Page 28 grudgingly alludes to the idea that MWI could be simpler than other
theories ("Objection based on surprisingly common misconception that standard
QM defined solely by Schrödinger's equation ... It is only within a many-
worlds framework that this view could begin to make sense"), but later
introduces MWI as a contender beginning with a nonsense news headline and then
characterizes it as intuitively bizarre for proposing a large multiverse, as
if the size for its proposed multiverse was an obvious point against it. It
seems to me there's an implied misuse of Occam's razor: "Entities are not to
be multiplied without necessity" is most properly applied to the number of
rules in a theory, not the amount of matter a theory predicts. (If you apply
it based on the amount of matter a theory predicts, then Occam's razor surely
should rule out theories that dim clusters of light in the sky correspond to
trillions of galaxies like our own, and should prefer theories that predict
that they're illusions, reflections, or something otherwise insignificant that
fits the observations.)

Page 39 and 40 both quote paragraphs from books that seem more convincing to
me than the presentation's seemingly hand-waving refutations.
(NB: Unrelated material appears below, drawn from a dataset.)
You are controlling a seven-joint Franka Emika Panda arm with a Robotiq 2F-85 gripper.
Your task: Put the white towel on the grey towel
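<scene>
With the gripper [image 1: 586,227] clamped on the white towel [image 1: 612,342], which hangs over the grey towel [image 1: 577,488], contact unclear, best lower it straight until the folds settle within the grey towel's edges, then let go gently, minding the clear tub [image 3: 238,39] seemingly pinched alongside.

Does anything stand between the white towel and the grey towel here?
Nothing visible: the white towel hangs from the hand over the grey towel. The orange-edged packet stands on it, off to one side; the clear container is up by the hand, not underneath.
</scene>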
Page 40's
refutation appears to do nothing but insist upon PWT's "epiphenomenal
'pointer'", naming our branch as real and explaining away the many deep
interactions of other branches as only being "mathematical significant" rather
than having "ontological significance". ... Maybe this is a bad time to
mention my preference for the Mathematical universe hypothesis ("which posits
that all computable mathematical structures (in Gödel's sense) exist"), which
seems to make the idea of something having mathematical significance but not
ontological significance meaningless.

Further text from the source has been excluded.